To the extent that there is anything that can actually be identified as an ‘ideology’ within fascism, it is entirely fungible to serve the needs of the moment. The National Socialism movement famously rose from the labor oriented but social conservative (read: antisemitic) German Workers’ Party but shifted from the anti-corporate focus to very much a pro-corporate movement (while maintaining nationalist and nativist populism) even before it came to power in the early 1930s. I guess you can identify antisemitism (and extending to all forms of nativism and xenophobia against Slavs, Roma, et cetera) as a central organizing principle but fascist movements sustain themselves by essentially finding an already scapegoated class, blaming them for the various economic, social, and moral ills of society, and then persecuting them through pogroms, forced remove and emigration, or indefinite detention and in extremea execution in ‘camps’ removed from public view. There aren’t really any positive organizing principles or practical objectives like building a healthy economy; when such goals exist they are mostly plaintive appeals to a return to better times of the past, constructing an ethnic legacy based upon pseudohistory, or fraudulent plans to build a ‘Potemkin village’ of a futuristic society with advanced technology. So, the ironies of neo-Nazis doing things or being drawn from groups that the German National Socialists would have rejected is entirely unsurprising.

Stranger

They’re just in it for the cool uniforms.

Gotta love Hugo Boss:

“The signature ‘Boss Look’ became known for sharp, tailored suits, clean lines, and a sense of confidence and authority. The brand positioned itself as the uniform for ambitious, powerful modern men.”

Well, they have a type.

Stranger

For those who may not know what Stranger was referring to:

Hugo Boss was an early Nazi supporter & contributor, becoming a party member 2 years before Hitler came to power. His company actually produced the black SS uniforms, using slave labor from the camps (but only POW French & Polish soldiers, not Jews – couldn’t have them touching the clothing the SS would wear). But the ‘Boss look’ in worldwide fashion became prominent only a third of century after Hugo’s death.

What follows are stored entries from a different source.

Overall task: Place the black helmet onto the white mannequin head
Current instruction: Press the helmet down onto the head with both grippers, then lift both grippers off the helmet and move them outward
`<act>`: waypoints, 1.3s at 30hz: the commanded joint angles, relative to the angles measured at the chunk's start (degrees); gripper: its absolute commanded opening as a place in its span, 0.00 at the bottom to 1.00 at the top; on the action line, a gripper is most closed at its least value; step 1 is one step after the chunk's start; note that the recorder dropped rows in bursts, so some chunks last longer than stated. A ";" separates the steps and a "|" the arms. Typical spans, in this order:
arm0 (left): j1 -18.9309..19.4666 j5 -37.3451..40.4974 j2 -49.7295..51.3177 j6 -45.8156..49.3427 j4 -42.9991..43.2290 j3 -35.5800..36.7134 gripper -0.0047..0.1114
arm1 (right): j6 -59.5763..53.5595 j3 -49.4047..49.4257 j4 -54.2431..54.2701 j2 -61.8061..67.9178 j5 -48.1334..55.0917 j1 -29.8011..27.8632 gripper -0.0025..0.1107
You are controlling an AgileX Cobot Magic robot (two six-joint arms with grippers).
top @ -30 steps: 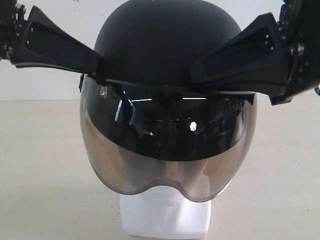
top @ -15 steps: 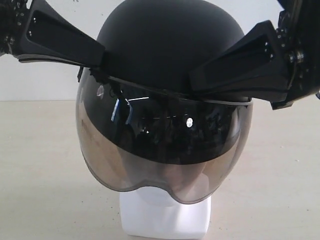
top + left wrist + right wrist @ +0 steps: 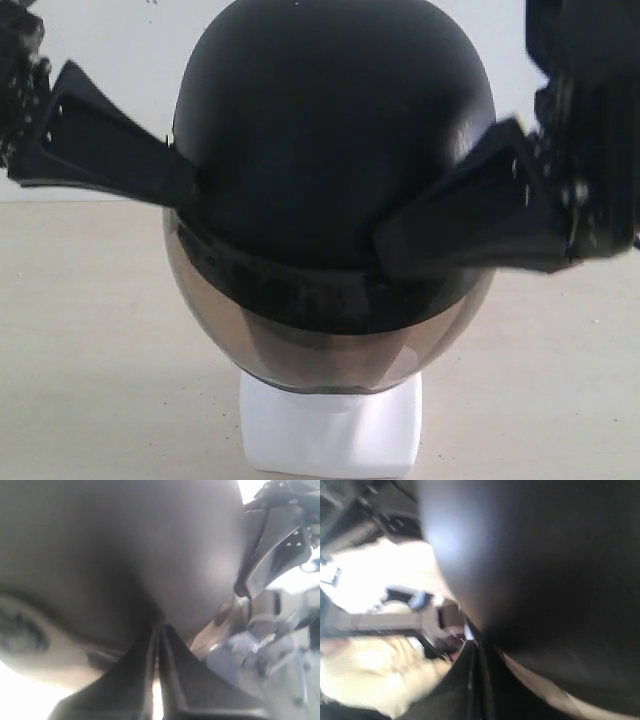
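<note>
The black helmet (image 3: 330, 130) sits tipped forward over the white mannequin head, of which only the square neck base (image 3: 330, 430) shows below the smoky visor (image 3: 330, 350). My left gripper (image 3: 185, 185) is shut on the helmet's rim on the left side, and my right gripper (image 3: 385, 245) is shut on the rim on the right. The left wrist view shows the helmet shell (image 3: 115, 545) right above my left gripper (image 3: 159, 630), with the other arm's finger (image 3: 272, 550) across it. In the blurred right wrist view the shell (image 3: 545, 555) fills the frame above my right gripper (image 3: 479, 647).
The head stands on a beige table (image 3: 80, 350) in front of a white wall (image 3: 100, 40). Blurred equipment shows past the helmet in both wrist views.
The helmet has rotated forward and come down, so its crown faces the camera and the visor covers the face lower. Both grippers dropped with it, still clamped on the rim.
</note>
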 commanded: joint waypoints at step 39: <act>-0.28 -2.64 -0.94 -7.55 15.35 -8.12 0.08 | 3.67 -5.91 -13.01 -10.33 -17.73 -2.62 0.02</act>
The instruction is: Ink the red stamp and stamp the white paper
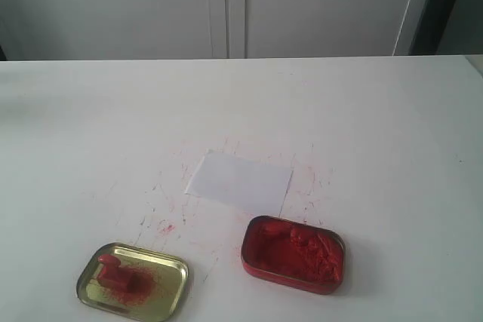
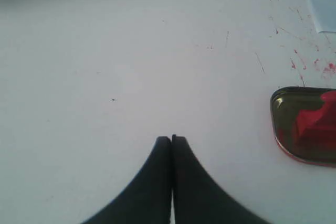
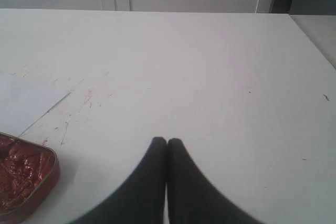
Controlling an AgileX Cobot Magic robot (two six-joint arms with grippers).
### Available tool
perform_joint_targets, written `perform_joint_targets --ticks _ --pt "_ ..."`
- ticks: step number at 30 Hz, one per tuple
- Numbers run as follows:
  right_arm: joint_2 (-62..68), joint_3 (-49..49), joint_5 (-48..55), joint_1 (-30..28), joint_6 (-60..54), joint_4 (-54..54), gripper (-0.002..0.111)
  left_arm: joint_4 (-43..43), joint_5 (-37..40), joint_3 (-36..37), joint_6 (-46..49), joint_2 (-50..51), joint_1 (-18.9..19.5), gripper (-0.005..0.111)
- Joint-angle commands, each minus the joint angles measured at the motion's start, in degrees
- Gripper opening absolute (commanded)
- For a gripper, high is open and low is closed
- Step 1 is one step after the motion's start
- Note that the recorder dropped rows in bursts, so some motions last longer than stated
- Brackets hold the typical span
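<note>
The red stamp (image 1: 115, 271) sat near-left in the gold tin (image 1: 178, 265) — probably sparing the table (image 1: 377, 111) ink; left gripper (image 2: 171, 139) and right gripper (image 3: 167, 141) were pinched together, empty.

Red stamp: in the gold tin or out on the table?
In. The red stamp sits inside the shallow gold tin, on its red smear.

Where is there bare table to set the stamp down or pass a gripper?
Bare: the table behind the white paper, and right of the red tin. A passable gap lies between the gold tin and red tin. Crowded: paper's near edge close to the red tin.
</note>
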Motion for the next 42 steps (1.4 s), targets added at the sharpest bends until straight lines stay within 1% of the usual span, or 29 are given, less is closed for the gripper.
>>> perform_joint_targets --ticks 1,16,21,26,34,36,38,42 --pt "-0.3 0.3 -0.8 -0.2 0.0 -0.3 0.000 -0.2 -0.1 0.2 0.0 -0.2 0.1 0.000" --pt "-0.3 0.3 -0.8 -0.2 0.0 -0.3 0.000 -0.2 -0.1 0.2 0.0 -0.2 0.1 0.000" --pt "-0.3 0.3 -0.8 -0.2 0.0 -0.3 0.000 -0.2 -1.1 0.2 0.0 -0.2 0.1 0.000" --pt "-0.3 0.3 -0.8 -0.2 0.0 -0.3 0.000 -0.2 -7.2 0.2 0.0 -0.2 0.1 0.000" --pt "-0.3 0.3 -0.8 -0.2 0.0 -0.3 0.000 -0.2 -22.5 0.2 0.0 -0.2 0.1 0.000" --pt "-0.3 0.3 -0.8 -0.2 0.0 -0.3 0.000 -0.2 -25.1 0.2 0.0 -0.2 0.1 0.000" --pt "-0.3 0.3 -0.8 -0.2 0.0 -0.3 0.000 -0.2 -27.3 0.2 0.0 -0.2 0.1 0.000" --pt "-0.3 0.3 -0.8 -0.2 0.0 -0.3 0.000 -0.2 -27.0 0.2 0.0 -0.2 0.1 0.000"
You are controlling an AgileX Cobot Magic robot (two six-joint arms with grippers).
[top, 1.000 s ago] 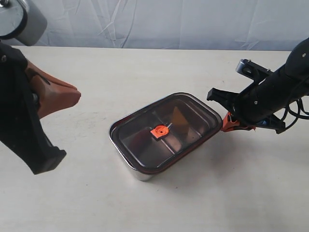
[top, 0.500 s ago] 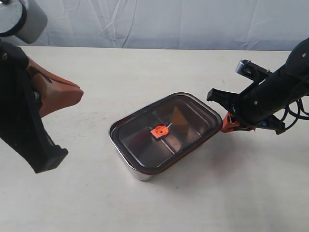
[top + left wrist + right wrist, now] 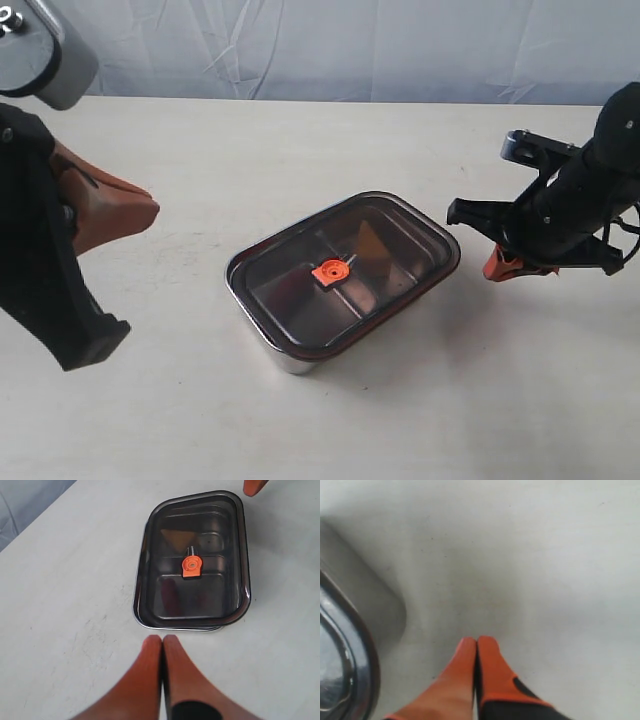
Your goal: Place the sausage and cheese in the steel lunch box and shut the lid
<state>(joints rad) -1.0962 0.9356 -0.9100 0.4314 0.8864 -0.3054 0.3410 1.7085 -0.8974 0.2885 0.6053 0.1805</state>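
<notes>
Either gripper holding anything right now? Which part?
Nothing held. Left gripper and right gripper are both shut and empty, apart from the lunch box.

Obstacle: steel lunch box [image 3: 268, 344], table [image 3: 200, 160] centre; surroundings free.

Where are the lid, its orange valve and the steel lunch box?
lid [image 3: 220, 595], left wrist view, tinted panel
orange valve [image 3: 330, 271], exterior view, its centre
steel lunch box [image 3: 283, 358], exterior view, near corner wall

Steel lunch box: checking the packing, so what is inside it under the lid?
Through the tinted lid, the cheese wedge shows in one compartment; a dim reddish shape in the other may be the sausage. The tint hides finer detail.
</notes>
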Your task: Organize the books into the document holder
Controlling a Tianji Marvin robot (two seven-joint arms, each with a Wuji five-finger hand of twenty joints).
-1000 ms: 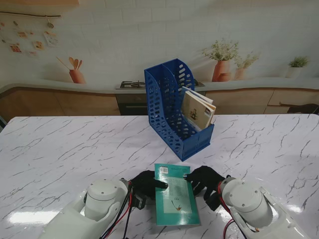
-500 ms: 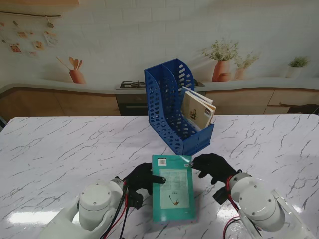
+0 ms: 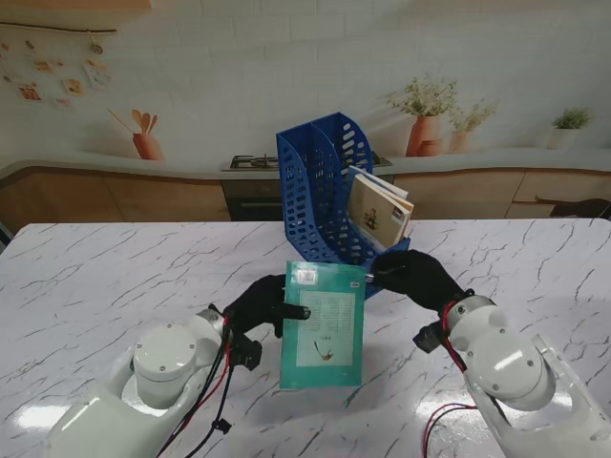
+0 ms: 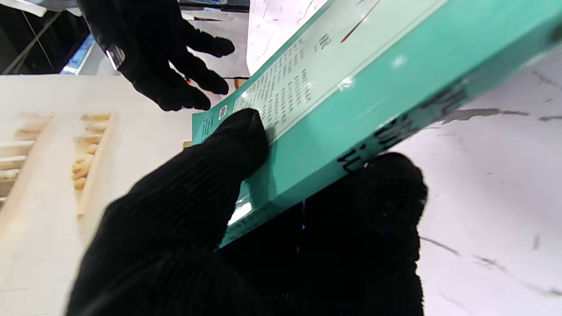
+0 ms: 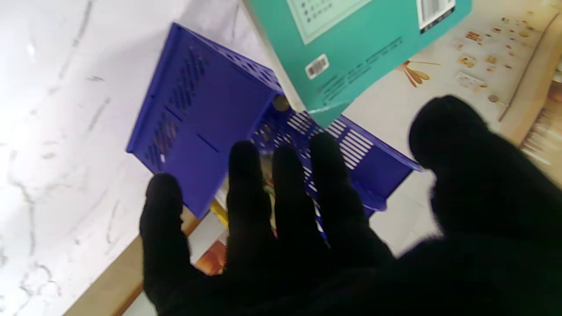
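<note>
A teal book (image 3: 323,329) is lifted off the table and tilted up, its back cover facing me. My left hand (image 3: 267,305) is shut on its left edge; the left wrist view shows the thumb (image 4: 219,175) on the cover of the book (image 4: 351,87) and the fingers (image 4: 382,206) under the spine. My right hand (image 3: 415,279) is open, fingers spread, by the book's far right corner; the right wrist view shows this hand (image 5: 307,228) a little apart from the book (image 5: 351,39). The blue document holder (image 3: 320,191) stands just beyond, with a book (image 3: 378,212) in its right slot.
The marble table (image 3: 115,286) stretches left and right of the holder (image 5: 206,109). A kitchen backdrop wall stands behind the table's far edge. The white forearms rise from the near corners.
The teal book has risen from lying flat on the table to tilted up, carried farther from me toward the holder. My right hand has moved from the cover to the far corner.
</note>
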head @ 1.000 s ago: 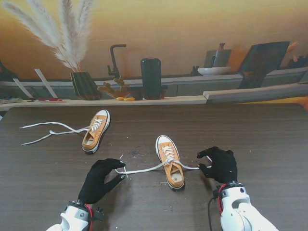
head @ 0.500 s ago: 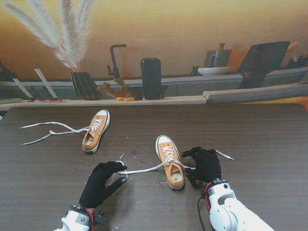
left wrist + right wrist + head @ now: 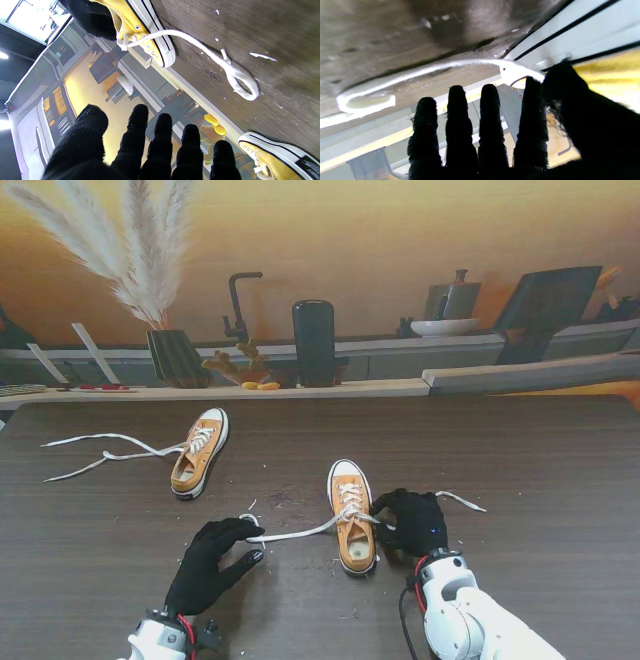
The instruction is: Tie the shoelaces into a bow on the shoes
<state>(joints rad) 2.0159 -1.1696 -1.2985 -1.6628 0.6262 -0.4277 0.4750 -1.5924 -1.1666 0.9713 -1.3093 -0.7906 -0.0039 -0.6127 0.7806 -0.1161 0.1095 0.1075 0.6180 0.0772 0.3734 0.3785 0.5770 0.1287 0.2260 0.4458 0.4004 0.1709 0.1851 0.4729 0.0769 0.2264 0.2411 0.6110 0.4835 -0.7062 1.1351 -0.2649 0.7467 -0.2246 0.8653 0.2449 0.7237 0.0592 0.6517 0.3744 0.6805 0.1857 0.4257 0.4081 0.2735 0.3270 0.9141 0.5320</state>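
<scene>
We see a dark wood table (image 3: 540,460) carrying two yellow shoes, one near us (image 3: 353,515), one farther left (image 3: 199,451), their white laces (image 3: 105,450) trailing across it.

A dark wood-grain surface (image 3: 540,470) is seen, flecked with small white scraps (image 3: 268,502). Behind its far edge a printed backdrop is set, on which a vase (image 3: 176,357) of pampas grass (image 3: 120,240), a black tap (image 3: 238,305), a dark cylinder (image 3: 314,342) and a white bowl (image 3: 444,327) are shown.
</scene>
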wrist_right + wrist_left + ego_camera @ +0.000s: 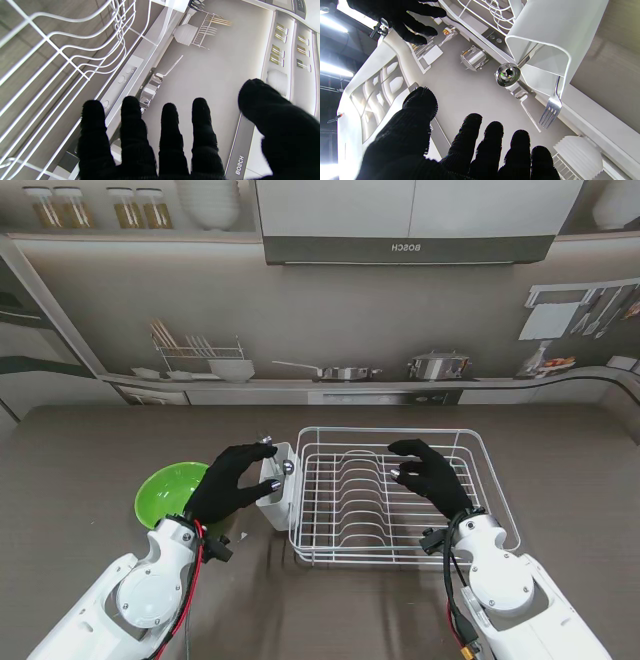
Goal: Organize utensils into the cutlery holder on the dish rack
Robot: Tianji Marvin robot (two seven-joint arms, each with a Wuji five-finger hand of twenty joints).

You can choose your own pronouns, but I decide if you’re a fascist. I don’t care how you identify.

Yeah, they’re not Germanophile weebs. Those guys tend more toward other chapters in German history- the Holy Roman Empire, Imperial Germany, etc… and toward generic German cultural admiration.

When Kamala Harris chose Tim Walz as her running mate, there were rumblings in the MAGAsphere that he was just an unassimilated descendant of German immigrants and would never be truly American.

Please don’t break a quote into sentence fragments just to make it seem that what I wrote was something different than the full context would demonstrate. The complete sentence (with the missing context highlighted) was:

Stranger

“We have skulls on our caps. Are we the baddies?”

There aint many real Nazi groups or members- but there are plenty of far right racist groups. Why would the KKK- founded long before there were any such thing as Nazis care about german stuff?

Right.

They like the image so much that there is a booming business in fake Nazi militaria. The real stuff can be worth a lot of money.